Understanding how people allocate visual attention is central to Human-Computer Interaction (HCI), yet existing computational models of attention are often either descriptive, task-specific, or difficult to interpret. My dissertation develops a resource-rational, simulation-based framework for modeling visual attention as a sequential decision-making process under perceptual, memory, and time constraints. I formalize visual tasks, such as reading and multitasking, as bounded-optimal control problems using Partially Observable Markov Decision Processes, enabling eye-movement behaviors such as fixation and attention switching to emerge from rational adaptation rather than being hand-coded or purely data-driven. These models are instantiated in simulation environments spanning traditional text reading and reading-while-walking with smart glasses, where they reproduce classic empirical effects, explain observed trade-offs between comprehension and safety, and generate novel predictions under time pressure and interface variation. Collectively, this work contributes a unified computational account of visual attention, offering new tools for theory-driven and resource-efficient HCI design.

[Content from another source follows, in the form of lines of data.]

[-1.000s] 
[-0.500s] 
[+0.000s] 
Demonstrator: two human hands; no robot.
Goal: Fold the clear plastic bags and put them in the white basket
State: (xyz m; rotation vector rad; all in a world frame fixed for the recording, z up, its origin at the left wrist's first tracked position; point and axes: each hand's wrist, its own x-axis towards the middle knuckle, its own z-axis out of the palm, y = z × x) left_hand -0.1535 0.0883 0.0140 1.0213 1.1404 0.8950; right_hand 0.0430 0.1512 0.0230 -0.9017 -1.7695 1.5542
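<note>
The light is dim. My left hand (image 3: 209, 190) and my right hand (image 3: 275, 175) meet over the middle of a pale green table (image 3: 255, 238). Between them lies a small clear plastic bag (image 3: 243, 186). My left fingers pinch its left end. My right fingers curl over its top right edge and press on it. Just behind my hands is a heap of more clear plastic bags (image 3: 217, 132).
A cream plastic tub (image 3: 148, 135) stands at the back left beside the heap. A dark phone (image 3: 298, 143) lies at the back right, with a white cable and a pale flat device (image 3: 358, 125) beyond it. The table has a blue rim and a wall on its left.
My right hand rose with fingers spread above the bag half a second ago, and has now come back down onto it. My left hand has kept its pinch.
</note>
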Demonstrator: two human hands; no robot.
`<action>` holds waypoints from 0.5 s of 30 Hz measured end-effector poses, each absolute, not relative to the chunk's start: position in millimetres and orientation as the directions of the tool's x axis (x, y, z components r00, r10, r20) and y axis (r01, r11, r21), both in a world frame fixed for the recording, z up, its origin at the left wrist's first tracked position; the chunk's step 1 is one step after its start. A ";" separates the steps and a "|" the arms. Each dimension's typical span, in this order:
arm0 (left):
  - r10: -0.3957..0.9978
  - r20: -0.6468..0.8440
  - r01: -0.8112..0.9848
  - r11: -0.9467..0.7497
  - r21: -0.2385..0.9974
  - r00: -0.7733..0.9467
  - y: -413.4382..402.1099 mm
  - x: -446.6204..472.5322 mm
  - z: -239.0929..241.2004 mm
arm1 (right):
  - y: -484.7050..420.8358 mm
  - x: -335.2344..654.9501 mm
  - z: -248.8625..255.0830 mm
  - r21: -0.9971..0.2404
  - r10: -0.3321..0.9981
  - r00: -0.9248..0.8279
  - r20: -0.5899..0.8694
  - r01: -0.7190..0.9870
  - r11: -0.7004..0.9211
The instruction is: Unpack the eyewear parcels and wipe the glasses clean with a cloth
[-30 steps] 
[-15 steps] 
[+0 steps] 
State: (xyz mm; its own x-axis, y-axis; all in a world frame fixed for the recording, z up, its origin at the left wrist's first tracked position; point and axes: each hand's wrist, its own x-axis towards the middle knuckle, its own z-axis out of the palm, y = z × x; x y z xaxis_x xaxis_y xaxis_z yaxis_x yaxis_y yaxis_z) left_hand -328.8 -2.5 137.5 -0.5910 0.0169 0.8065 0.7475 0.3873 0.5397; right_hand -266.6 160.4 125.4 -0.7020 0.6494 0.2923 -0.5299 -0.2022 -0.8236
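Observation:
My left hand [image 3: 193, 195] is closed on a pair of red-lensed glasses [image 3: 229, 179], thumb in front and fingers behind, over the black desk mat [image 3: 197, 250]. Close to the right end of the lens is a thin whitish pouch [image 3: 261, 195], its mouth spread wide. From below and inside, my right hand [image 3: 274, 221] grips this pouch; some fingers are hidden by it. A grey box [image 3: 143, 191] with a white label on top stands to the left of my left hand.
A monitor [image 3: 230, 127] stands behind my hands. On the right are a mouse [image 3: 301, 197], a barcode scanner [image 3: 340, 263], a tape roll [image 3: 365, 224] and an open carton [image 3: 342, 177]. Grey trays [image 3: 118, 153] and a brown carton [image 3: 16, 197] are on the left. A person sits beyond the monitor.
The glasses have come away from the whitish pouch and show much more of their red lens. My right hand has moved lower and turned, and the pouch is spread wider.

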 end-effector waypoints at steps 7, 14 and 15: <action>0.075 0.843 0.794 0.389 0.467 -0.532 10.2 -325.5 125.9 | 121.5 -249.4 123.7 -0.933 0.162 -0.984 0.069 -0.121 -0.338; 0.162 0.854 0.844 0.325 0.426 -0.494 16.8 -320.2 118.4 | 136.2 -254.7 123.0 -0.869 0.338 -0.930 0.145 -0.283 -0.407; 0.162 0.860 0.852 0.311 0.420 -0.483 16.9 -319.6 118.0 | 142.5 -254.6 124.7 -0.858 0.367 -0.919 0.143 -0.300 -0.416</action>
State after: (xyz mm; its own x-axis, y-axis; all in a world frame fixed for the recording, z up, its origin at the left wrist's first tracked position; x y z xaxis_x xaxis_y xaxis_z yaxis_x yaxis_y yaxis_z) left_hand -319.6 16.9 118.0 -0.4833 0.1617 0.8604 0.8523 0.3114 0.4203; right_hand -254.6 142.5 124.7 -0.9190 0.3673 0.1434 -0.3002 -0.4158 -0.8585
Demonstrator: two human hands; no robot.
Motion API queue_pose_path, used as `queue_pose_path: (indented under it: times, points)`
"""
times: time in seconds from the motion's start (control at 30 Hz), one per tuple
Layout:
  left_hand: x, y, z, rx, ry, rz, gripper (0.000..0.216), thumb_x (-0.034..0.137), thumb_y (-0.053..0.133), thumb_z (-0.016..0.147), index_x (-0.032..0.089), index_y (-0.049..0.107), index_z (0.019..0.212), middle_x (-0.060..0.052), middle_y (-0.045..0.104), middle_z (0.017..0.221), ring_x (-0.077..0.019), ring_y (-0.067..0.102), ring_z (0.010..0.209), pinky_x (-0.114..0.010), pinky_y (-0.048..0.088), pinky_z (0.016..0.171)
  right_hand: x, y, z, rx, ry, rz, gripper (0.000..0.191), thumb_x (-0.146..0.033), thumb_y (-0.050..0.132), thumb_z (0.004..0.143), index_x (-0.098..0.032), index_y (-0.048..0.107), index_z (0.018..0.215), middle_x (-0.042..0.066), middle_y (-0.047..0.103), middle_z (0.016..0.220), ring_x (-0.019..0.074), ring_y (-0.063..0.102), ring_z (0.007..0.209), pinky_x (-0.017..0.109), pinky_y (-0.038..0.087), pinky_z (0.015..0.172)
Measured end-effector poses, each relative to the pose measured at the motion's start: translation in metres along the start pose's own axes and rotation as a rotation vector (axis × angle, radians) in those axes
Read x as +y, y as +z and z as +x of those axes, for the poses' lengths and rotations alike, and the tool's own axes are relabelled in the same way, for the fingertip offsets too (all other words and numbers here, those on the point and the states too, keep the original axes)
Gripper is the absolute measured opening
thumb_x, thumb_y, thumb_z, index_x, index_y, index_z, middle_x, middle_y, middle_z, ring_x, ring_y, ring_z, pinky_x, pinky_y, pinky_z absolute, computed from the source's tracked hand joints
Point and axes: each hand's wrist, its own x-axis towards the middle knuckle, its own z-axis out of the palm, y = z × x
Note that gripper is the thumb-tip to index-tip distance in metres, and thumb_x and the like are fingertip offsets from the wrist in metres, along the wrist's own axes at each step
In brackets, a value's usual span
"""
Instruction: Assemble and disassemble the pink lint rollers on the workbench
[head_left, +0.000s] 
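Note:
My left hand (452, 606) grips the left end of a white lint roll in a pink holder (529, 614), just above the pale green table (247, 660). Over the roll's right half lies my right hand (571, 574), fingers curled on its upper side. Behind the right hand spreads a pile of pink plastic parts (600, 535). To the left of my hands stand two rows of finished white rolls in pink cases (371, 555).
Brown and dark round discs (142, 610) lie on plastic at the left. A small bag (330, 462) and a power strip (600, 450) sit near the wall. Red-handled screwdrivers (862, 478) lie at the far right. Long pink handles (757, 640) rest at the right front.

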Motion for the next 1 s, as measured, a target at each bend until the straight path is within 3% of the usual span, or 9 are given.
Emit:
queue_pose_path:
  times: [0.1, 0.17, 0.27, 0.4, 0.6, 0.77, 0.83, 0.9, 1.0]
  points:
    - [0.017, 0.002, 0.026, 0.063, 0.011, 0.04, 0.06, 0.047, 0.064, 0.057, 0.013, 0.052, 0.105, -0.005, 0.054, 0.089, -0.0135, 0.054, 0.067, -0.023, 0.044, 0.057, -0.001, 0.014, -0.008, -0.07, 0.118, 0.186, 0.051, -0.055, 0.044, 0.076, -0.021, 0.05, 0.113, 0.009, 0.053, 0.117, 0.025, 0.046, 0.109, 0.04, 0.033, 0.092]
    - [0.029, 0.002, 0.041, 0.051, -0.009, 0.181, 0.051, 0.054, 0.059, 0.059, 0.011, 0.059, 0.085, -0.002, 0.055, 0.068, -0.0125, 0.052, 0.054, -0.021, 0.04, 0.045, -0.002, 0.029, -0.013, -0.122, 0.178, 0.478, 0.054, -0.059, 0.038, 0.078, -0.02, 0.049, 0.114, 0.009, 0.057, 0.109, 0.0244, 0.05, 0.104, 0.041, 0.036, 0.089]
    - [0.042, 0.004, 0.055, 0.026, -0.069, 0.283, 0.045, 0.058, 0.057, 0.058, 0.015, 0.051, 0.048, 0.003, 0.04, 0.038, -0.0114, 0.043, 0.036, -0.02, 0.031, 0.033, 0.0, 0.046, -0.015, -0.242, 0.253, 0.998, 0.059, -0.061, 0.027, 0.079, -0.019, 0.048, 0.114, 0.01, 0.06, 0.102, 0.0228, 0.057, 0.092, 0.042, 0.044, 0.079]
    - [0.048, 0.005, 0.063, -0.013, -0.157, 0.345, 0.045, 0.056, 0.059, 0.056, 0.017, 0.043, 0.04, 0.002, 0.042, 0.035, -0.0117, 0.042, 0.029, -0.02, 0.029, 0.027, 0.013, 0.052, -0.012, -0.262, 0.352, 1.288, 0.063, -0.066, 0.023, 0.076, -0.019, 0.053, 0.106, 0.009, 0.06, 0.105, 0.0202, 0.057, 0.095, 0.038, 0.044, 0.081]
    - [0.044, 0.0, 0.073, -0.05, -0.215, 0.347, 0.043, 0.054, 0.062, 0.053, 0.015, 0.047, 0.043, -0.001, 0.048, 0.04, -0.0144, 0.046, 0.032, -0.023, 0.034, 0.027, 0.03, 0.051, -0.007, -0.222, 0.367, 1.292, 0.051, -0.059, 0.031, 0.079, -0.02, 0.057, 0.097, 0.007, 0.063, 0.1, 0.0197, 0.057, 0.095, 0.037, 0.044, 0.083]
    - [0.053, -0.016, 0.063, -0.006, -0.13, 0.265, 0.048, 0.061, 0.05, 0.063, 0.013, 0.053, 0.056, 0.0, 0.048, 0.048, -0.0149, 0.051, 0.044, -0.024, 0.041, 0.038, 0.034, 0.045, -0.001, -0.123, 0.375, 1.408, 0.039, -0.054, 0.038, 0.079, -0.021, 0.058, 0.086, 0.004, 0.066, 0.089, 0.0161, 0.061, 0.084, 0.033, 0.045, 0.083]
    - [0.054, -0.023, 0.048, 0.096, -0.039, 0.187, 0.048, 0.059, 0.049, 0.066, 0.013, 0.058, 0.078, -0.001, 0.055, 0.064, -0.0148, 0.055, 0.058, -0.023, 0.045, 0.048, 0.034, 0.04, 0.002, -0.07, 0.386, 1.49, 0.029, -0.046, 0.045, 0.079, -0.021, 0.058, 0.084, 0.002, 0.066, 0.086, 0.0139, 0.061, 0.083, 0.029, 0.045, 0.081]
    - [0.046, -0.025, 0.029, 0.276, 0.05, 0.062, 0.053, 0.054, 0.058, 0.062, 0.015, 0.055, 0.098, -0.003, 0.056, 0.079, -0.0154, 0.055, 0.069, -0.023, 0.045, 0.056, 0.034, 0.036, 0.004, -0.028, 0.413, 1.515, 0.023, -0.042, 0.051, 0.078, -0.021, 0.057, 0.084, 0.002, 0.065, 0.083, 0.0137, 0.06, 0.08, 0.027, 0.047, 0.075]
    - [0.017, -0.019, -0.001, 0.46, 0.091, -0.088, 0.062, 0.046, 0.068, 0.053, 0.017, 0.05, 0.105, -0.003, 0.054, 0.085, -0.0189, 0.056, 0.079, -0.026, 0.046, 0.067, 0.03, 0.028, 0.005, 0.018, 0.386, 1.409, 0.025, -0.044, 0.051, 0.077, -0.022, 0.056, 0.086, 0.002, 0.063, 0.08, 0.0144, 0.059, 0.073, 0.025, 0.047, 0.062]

Paper Structure (4 sections, 3 figures)

This paper contains 4 sections, 3 figures.

Figures (3)

  • Figure 1: The Heads-Up Multitasker: a hierarchical, resource-rational model of attention allocation during reading while walking. The model enables a simulated agent to coordinate reading on optical head-mounted displays (OHMDs) with safe locomotion by allocating visual attention under competing task demands. The top panel illustrates the hierarchical reinforcement learning architecture, which decomposes attention control into supervisory, task, and motor levels, allowing interpretable trade-offs between reading and safety to emerge from bounded-optimal control. The bottom panels show the simulated multitasking scenario in the external environment: (a) a third-person view of the agent walking in an environment containing hazards; (b) a first-person view in which the agent reads text presented on OHMDs; and (c) a first-person view in which the agent attends to environmental signage to support safe navigation.

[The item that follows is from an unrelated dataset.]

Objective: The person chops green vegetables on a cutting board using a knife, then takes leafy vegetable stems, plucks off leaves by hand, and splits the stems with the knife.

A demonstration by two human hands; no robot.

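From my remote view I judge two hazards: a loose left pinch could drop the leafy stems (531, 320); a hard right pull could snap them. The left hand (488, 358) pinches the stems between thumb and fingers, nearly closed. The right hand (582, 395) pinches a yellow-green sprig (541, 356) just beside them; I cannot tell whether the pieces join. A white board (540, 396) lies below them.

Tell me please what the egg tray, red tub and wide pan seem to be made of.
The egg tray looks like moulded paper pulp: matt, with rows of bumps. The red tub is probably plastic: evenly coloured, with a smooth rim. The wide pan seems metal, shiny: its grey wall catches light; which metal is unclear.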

  • Figure 2: Architecture of the resource-rational reading model. The model represents a reader as a sequential decision-making agent that allocates visual attention to maximize text comprehension under constraints of limited memory, visual acuity, and time. Because observations of the text are partial and noisy, the agent maintains probabilistic beliefs at three representational levels: lexical, sentence, and text, supported by corresponding memory systems (lexical store, short-term memory, and long-term gist memory). Decisions are organized hierarchically: a text-level controller guides sentence selection, sentence-level control determines word-level priorities, and word-level control governs eye-movement decisions over visible letters. Rewards combine comprehension utility with resource costs, allowing fixation patterns, skipping, and regressions to emerge as bounded-optimal strategies. This architecture links eye-movement control with memory-driven comprehension, providing an interpretable computational account of human reading behavior relevant to predictive and simulation-based HCI.
  • Figure 3: Reading behavior under different time constraints (30 s, 60 s, 90 s). The model and human readers adapt their visual attention strategies as available reading time changes, reflecting resource-rational control of comprehension. (a) Heatmaps. With increasing time (from left to right), both humans and the simulation allocate attention more broadly across the text and invest more fixation time, whereas under tight deadlines attention is concentrated on high-coverage regions. (b) Recall. Free-recall responses exhibit the same trade-off, with longer reading time yielding richer gist-level recall and more complete and detailed memory.